Des enfants mauriciens boivent de l’eau enrichie en deutérium dans le cadre d’une étude destinée à déterminer leur composition corporelle.

(Photo : L. Viegas Assumpcao/AIEA)

Depuis, Maurice a étendu les études à différents groupes de populations. En association avec la technique de dilution du deutérium, le laboratoire a commencé à utiliser des scanners d’absorptiométrie à rayons X en double énergie (DEXA) pour étudier le lien entre composition corporelle et résistance à l’insuline et le cancer du sein et le cancer colorectal. La DEXA fournit des informations sur la répartition de la graisse corporelle (voir l’encadré « En savoir plus ») qu’il est important de prendre en compte, car la graisse entourant les organes (le tissu adipeux viscéral) induit plus de risques de maladies chroniques comme le diabète.
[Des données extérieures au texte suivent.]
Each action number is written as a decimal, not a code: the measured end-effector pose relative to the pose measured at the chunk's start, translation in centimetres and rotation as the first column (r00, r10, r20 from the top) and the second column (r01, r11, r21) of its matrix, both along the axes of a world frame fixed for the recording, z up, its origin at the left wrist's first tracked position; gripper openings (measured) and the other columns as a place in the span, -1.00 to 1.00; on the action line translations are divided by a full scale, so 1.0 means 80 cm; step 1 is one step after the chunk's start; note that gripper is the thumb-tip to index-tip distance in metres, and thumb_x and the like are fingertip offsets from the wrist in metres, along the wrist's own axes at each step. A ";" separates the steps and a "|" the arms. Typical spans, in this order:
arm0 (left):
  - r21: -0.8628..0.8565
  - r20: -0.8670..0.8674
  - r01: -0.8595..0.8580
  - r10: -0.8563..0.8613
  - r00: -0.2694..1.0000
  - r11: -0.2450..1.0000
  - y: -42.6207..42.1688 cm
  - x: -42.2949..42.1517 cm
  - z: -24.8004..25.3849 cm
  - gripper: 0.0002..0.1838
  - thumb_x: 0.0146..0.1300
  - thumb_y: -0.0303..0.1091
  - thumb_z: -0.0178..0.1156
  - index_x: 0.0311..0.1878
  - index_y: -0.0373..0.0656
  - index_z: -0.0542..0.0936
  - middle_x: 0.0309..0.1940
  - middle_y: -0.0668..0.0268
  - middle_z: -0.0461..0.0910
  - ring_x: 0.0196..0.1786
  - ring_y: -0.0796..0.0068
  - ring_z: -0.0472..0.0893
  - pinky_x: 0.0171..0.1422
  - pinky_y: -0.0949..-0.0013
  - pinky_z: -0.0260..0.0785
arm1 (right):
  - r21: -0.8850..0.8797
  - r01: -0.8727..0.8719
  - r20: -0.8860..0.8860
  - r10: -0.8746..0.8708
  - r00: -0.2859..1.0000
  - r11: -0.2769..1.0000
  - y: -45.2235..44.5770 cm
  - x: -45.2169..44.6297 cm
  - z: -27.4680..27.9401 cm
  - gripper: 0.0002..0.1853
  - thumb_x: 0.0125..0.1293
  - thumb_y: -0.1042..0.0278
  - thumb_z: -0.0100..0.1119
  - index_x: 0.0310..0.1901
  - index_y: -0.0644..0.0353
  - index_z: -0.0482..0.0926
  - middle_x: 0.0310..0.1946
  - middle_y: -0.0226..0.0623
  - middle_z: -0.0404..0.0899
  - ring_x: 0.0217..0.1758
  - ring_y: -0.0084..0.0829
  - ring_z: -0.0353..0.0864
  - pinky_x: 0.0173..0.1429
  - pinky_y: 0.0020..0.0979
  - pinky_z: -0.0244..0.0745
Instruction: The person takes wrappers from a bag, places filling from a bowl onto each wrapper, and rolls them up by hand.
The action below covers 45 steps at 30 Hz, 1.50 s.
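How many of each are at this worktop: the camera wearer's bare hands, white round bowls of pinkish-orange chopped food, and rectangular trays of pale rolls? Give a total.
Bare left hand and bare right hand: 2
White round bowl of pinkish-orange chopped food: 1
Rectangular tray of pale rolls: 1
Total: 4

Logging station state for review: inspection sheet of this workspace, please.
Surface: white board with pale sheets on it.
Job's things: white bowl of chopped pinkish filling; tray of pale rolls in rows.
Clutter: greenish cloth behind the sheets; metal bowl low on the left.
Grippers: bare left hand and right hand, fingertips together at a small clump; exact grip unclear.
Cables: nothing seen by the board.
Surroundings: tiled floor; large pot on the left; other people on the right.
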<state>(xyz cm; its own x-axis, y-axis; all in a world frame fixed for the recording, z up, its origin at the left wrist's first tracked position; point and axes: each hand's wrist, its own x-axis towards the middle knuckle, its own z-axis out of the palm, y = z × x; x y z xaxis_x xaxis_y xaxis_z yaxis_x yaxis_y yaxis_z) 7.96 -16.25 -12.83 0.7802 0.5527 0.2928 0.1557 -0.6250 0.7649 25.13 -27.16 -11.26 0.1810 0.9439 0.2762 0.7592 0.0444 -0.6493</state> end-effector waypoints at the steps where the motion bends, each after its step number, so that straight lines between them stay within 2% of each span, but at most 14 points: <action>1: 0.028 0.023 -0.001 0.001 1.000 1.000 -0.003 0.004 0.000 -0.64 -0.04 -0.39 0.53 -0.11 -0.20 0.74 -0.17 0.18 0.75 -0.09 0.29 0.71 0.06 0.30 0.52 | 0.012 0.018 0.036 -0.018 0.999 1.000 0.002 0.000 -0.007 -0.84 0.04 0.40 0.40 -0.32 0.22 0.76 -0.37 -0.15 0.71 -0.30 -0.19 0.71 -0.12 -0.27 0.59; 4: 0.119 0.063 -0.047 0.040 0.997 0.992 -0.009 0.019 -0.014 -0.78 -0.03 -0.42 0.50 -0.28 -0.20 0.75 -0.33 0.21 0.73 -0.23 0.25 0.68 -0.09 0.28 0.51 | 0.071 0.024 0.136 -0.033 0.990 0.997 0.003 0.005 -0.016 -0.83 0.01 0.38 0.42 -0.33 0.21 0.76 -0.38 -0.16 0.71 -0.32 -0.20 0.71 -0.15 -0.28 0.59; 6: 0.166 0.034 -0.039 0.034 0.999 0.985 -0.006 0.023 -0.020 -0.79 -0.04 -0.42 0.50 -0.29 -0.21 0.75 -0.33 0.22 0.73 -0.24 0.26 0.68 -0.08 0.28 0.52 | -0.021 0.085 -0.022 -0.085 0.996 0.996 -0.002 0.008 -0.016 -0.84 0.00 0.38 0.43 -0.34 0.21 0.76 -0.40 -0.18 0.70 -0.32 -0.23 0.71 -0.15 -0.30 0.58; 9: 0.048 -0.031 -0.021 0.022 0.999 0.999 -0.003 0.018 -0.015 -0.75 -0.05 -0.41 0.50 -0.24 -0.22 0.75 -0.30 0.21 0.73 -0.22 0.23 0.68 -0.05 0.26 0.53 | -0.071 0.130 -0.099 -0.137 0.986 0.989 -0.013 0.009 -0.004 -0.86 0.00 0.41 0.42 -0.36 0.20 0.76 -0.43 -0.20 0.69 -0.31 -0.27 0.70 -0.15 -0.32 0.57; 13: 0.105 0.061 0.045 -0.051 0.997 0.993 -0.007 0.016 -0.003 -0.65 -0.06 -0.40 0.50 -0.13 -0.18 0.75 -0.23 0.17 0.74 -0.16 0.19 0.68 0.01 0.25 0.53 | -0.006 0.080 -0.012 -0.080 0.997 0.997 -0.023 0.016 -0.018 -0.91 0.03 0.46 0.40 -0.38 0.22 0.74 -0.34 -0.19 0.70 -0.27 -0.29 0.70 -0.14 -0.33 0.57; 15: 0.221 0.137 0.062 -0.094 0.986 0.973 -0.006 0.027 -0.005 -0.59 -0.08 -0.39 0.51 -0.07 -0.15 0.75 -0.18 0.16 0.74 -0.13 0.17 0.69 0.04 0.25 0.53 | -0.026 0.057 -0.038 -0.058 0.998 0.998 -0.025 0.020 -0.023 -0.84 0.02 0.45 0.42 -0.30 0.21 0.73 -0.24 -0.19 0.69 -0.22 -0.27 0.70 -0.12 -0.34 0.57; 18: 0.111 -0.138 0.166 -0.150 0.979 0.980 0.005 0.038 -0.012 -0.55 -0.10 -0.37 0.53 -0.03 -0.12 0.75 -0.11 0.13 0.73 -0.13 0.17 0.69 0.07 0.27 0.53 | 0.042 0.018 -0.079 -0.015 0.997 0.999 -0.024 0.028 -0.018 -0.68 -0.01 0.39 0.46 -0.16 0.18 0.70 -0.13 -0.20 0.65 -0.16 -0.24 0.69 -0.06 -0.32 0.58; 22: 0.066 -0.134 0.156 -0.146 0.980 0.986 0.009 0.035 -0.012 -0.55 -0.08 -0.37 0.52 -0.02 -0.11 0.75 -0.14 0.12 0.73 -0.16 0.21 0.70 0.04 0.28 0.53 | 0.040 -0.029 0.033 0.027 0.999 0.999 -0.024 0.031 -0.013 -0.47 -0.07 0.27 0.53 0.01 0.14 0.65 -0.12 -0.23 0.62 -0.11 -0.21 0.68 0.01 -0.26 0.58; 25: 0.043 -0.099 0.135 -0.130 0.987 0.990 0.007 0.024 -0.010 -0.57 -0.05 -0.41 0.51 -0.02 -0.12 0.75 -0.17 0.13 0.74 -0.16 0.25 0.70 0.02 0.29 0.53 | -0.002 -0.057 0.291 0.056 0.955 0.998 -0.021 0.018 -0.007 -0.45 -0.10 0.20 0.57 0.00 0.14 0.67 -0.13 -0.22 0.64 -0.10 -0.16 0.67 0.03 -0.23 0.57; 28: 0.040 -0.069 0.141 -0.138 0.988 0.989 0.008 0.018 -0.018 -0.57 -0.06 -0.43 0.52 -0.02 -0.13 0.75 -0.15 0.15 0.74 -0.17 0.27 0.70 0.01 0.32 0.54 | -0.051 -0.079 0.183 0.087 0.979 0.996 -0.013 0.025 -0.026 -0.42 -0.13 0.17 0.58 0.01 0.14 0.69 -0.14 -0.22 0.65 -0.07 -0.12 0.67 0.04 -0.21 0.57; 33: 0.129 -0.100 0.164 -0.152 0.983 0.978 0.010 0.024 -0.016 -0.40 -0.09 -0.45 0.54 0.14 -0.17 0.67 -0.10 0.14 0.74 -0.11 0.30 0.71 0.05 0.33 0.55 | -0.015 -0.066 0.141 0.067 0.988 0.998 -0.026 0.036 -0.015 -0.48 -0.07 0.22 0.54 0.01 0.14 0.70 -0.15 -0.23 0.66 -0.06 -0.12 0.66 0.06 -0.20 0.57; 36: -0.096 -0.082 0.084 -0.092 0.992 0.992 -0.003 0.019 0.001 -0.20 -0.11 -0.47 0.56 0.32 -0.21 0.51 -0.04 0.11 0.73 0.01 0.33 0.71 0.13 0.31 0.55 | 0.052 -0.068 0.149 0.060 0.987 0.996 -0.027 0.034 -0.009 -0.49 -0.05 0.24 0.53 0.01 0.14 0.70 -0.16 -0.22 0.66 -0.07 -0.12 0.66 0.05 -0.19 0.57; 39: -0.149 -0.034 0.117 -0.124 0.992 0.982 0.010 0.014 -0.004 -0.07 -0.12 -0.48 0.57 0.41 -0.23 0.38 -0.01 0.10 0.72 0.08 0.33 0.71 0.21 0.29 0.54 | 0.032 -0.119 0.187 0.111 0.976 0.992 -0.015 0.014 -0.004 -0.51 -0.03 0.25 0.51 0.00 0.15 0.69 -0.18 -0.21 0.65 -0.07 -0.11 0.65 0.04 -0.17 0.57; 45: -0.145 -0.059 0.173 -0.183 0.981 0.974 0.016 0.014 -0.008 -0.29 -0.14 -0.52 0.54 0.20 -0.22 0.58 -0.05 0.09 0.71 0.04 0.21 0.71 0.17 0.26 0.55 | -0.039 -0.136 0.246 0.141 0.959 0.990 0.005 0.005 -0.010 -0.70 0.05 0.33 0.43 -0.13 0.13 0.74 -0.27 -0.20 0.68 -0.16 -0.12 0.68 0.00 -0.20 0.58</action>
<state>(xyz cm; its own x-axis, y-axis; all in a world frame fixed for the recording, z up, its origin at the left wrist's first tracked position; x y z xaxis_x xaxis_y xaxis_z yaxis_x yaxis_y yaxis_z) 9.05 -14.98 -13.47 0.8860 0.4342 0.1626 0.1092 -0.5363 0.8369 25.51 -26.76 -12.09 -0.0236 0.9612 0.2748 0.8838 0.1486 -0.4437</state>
« Ces études nous aident réellement à mettre au point notre programme de lutte contre le cancer », a déclaré Noorejehan Joonus. Le pays prévoit d’organiser un cours régional sur les applications isotopiques aux fins des évaluations nutritionnelles à l’Université de Maurice, en collaboration avec l’AIEA. « Il est primordial de connaître la composition corporelle, car il s’agit du marqueur approprié pour mesurer la graisse corporelle. Avec le bon marqueur, vous pouvez savoir exactement quelle est la situation dans le pays »

Avec de meilleures données, Maurice prévoit de continuer à améliorer ses politiques nutritionnelles de prévention des maladies, de façon à ce que sa richesse et sa prospérité ne soient pas acquises aux dépens de la santé de sa population. « Comme l’on a coutume de dire, “nous sommes ce que nous mangeons”. Les recherches ne cessent de montrer que des maladies peuvent être évitées ou retardées simplement si l’on mange les bons aliments », a déclaré Anju Gowreesunkur.